- What you need to do
Provide only the number of lines in the listing that contain the word "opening".

- Supplied data
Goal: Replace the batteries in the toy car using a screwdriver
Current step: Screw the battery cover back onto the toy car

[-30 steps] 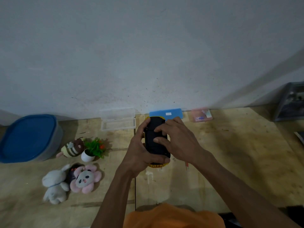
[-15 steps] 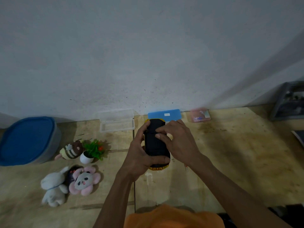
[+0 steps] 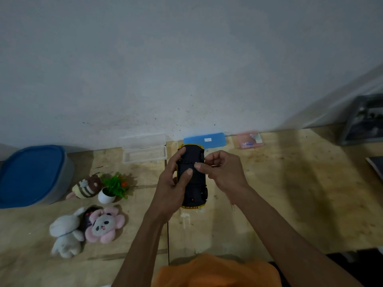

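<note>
My left hand (image 3: pixel 170 187) grips the upturned toy car (image 3: pixel 192 177); my right hand (image 3: pixel 223 172) is curled, pinching something too small to identify. If it's the cover screw, it could slip onto the desk (image 3: pixel 290 193) and roll away.

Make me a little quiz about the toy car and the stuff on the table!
1. True or false: the toy car lies with its dark underside up.
2. Which hand grips the car: A) left hand B) right hand?
3. Fill in: the blue case lies next to the ____.

Key: 1 true; 2 A; 3 wall.
</note>
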A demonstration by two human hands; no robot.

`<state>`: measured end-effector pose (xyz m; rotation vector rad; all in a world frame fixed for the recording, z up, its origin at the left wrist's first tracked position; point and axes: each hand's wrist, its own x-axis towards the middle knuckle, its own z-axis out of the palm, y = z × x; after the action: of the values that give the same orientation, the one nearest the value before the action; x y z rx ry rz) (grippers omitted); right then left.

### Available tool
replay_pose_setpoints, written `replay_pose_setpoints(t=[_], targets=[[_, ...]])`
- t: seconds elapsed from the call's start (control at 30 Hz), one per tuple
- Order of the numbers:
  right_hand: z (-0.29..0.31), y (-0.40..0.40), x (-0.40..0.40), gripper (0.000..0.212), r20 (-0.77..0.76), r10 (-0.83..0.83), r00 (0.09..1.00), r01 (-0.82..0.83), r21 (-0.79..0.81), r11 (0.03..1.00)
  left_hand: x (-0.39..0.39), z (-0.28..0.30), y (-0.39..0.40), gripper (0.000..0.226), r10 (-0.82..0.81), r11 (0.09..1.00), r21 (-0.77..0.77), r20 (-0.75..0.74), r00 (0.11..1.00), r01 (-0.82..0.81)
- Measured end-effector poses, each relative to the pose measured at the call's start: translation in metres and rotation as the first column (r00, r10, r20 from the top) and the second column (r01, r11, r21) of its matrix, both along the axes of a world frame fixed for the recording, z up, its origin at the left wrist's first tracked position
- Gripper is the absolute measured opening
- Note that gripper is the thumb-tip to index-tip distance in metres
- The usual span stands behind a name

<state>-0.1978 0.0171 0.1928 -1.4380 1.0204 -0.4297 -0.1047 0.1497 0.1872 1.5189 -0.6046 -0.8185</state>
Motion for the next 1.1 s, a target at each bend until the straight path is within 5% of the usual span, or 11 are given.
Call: replay_pose_setpoints(t=[0.17,0.27,0.33,0.47,0.77,0.93,1.1], targets=[[-0.031,-0.027,-0.008,0.022,0.007,-0.086,0.996,0.086,0.067,0.994,-0.002,-0.013,-0.004,0.05,0.062,0.997,0.053,-0.09,0.994,-0.057],[-0.081,-0.05,-0.019,0.013,-0.194,-0.192,0.962,0.165,-0.145,0.976,-0.005,-0.024,-0.005,0.051,0.085,0.991,0.11,-0.092,0.992,-0.074],[-0.117,-0.06,-0.028,0.005,-0.34,-0.17,0.925,0.096,-0.223,0.97,-0.009,-0.032,-0.005,0.051,0.087,0.986,0.148,-0.087,0.992,-0.073],[-0.17,-0.061,-0.044,0.027,-0.531,-0.066,0.845,-0.059,-0.215,0.975,-0.021,-0.043,-0.007,0.052,0.095,0.974,0.214,-0.093,0.991,-0.074],[-0.195,-0.062,-0.042,0.022,-0.587,-0.017,0.809,-0.105,-0.172,0.979,-0.029,-0.042,-0.005,0.052,0.118,0.966,0.236,-0.057,0.991,-0.101],[-0.147,-0.066,-0.034,0.026,-0.448,-0.016,0.894,-0.091,-0.214,0.973,-0.025,-0.034,-0.006,0.054,0.116,0.975,0.194,-0.042,0.992,-0.106],[-0.039,-0.058,-0.022,0.042,0.067,-0.109,0.992,0.119,-0.175,0.977,-0.022,-0.022,-0.013,0.053,0.104,0.985,0.144,-0.04,0.994,-0.097]])
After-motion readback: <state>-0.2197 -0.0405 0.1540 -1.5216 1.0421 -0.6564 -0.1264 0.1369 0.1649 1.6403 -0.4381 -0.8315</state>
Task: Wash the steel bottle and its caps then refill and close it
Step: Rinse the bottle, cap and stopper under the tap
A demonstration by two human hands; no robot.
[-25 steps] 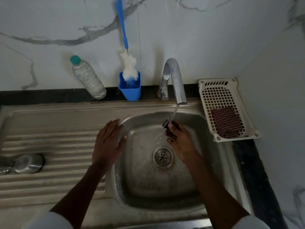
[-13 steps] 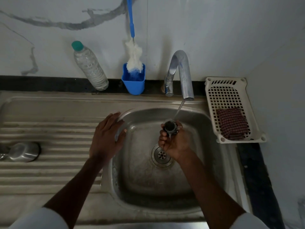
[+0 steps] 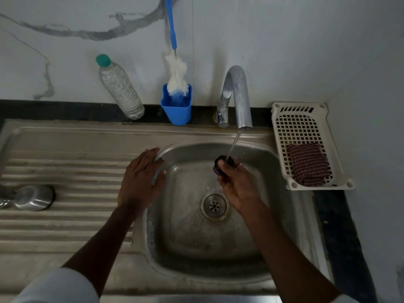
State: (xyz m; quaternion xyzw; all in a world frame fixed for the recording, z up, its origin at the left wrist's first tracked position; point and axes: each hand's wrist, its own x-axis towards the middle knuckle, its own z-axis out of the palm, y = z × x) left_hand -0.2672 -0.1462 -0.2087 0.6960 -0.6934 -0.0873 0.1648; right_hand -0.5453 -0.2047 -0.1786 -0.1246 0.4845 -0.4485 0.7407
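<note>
Right hand (image 3: 238,182) grips dark cap (image 3: 223,166) — perhaps — under tap (image 3: 238,97), left hand (image 3: 140,180) on sink rim (image 3: 166,149)

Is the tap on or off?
On. A thin stream of water runs from the tap onto the dark cap that the right hand holds over the sink.

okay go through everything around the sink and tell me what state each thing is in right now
Tap: running.
Dark cap: held under the stream by right hand.
Left hand: resting on sink rim.
Steel cap: lying on drainboard.
Plastic bottle: capped, leaning on wall.
Brush: standing in holder.
</note>
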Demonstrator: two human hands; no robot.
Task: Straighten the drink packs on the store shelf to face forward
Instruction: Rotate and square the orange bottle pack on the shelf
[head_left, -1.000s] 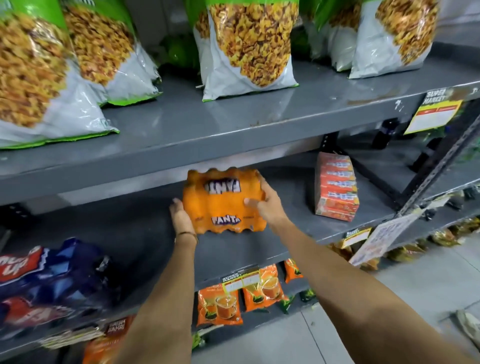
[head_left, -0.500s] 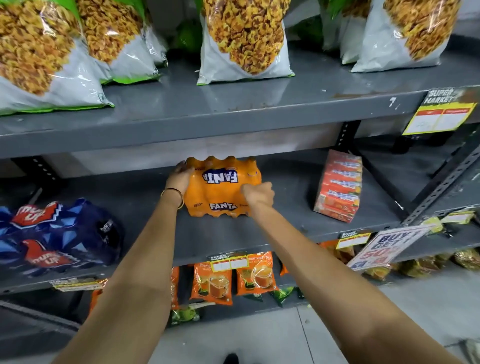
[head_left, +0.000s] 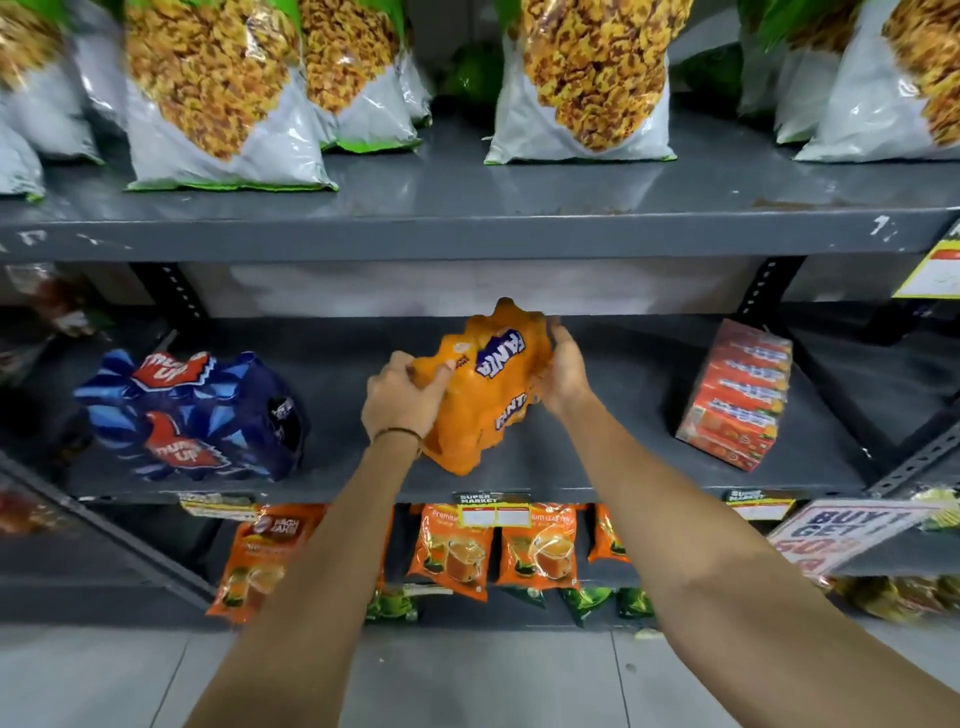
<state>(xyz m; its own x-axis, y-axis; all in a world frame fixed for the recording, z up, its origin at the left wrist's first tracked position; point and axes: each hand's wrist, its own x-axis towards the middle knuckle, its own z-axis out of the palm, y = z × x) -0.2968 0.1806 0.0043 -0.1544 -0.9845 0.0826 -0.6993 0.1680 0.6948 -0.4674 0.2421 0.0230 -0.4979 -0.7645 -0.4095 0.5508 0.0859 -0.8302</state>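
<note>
Hands first: my left hand (head_left: 402, 400) is closed over the near left corner of the orange Fanta pack (head_left: 488, 384), fingers curled down into the wrap, a thin band around that wrist. My right hand (head_left: 563, 371) cups the pack's far right side, fingers wrapped around the back edge, thumb toward me. Both arms reach forward from the bottom of the view.

The Fanta pack sits on the grey middle shelf (head_left: 597, 467), about midway along its length. It is turned at an angle, its long side running from the shelf's front edge back and to the right, so the Fanta lettering reads sideways. Its near corner lies close to the front edge. I cannot tell whether the pack is lifted or resting fully on the shelf.

Toward the left end of the same shelf, well apart from the Fanta pack, lies a dark blue Thums Up pack (head_left: 192, 415), logos facing up. Toward the right end stands a red carton pack (head_left: 735, 395), skewed to the front edge.

On the upper shelf (head_left: 467, 218), big white and green snack bags (head_left: 582, 83) stand in a row. Below the middle shelf, orange tea pouches (head_left: 452, 551) hang behind price tags (head_left: 491, 512) clipped to the shelf's front edge. A promotion sign (head_left: 841, 530) hangs at the right.
</note>
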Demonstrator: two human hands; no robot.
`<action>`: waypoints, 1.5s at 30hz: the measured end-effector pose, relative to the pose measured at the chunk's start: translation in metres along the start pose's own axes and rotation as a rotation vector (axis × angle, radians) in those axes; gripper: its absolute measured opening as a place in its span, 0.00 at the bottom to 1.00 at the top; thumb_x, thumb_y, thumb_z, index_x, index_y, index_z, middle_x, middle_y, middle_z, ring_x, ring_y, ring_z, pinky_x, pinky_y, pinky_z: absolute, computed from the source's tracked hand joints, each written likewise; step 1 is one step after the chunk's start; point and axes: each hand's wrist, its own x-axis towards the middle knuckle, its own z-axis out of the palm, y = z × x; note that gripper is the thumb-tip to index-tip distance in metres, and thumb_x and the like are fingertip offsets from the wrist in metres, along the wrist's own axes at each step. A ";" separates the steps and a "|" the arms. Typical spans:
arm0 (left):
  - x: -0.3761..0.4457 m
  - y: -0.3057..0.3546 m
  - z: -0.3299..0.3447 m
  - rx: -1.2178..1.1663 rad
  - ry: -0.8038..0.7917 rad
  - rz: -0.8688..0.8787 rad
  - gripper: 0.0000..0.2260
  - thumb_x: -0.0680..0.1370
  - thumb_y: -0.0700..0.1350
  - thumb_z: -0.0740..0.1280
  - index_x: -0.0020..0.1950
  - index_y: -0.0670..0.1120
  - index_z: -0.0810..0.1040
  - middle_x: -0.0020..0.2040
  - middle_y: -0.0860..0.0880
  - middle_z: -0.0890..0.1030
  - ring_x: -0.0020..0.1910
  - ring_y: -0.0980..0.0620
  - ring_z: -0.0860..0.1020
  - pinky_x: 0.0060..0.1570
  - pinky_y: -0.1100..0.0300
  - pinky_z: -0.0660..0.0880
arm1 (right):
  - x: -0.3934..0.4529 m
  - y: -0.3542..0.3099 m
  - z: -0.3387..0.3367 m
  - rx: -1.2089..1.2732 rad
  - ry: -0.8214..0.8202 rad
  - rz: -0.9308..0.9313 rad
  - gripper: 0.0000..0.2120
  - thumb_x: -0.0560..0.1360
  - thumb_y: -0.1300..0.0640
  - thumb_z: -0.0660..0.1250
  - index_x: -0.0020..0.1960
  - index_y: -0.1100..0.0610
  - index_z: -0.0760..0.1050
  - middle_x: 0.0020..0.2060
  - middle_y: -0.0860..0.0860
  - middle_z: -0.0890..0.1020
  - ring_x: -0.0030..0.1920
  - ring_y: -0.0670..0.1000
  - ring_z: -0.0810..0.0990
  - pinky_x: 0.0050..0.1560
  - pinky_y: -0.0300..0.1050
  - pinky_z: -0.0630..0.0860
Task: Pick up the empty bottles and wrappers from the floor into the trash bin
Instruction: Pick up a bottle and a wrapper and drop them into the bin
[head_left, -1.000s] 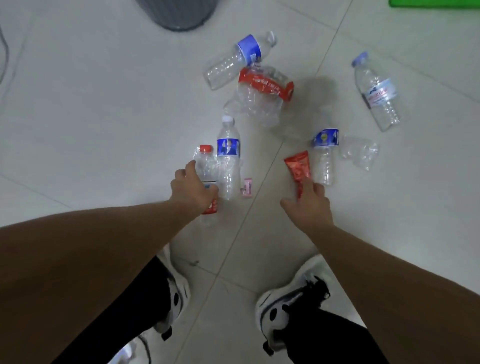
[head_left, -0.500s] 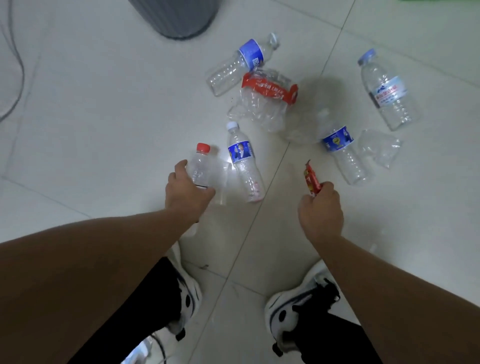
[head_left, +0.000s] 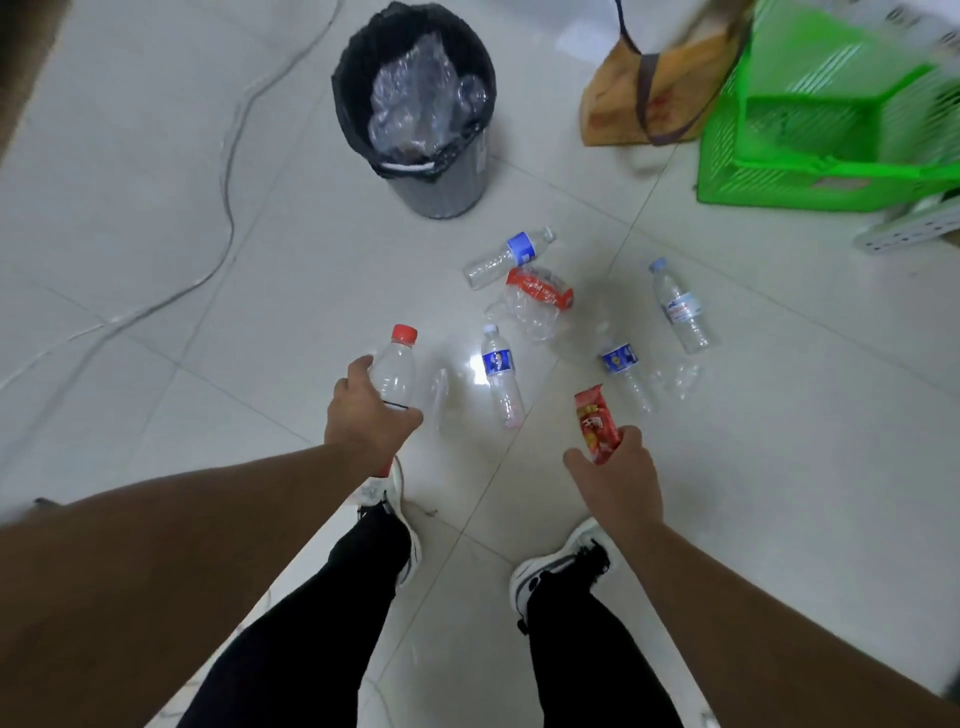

- Finished task
2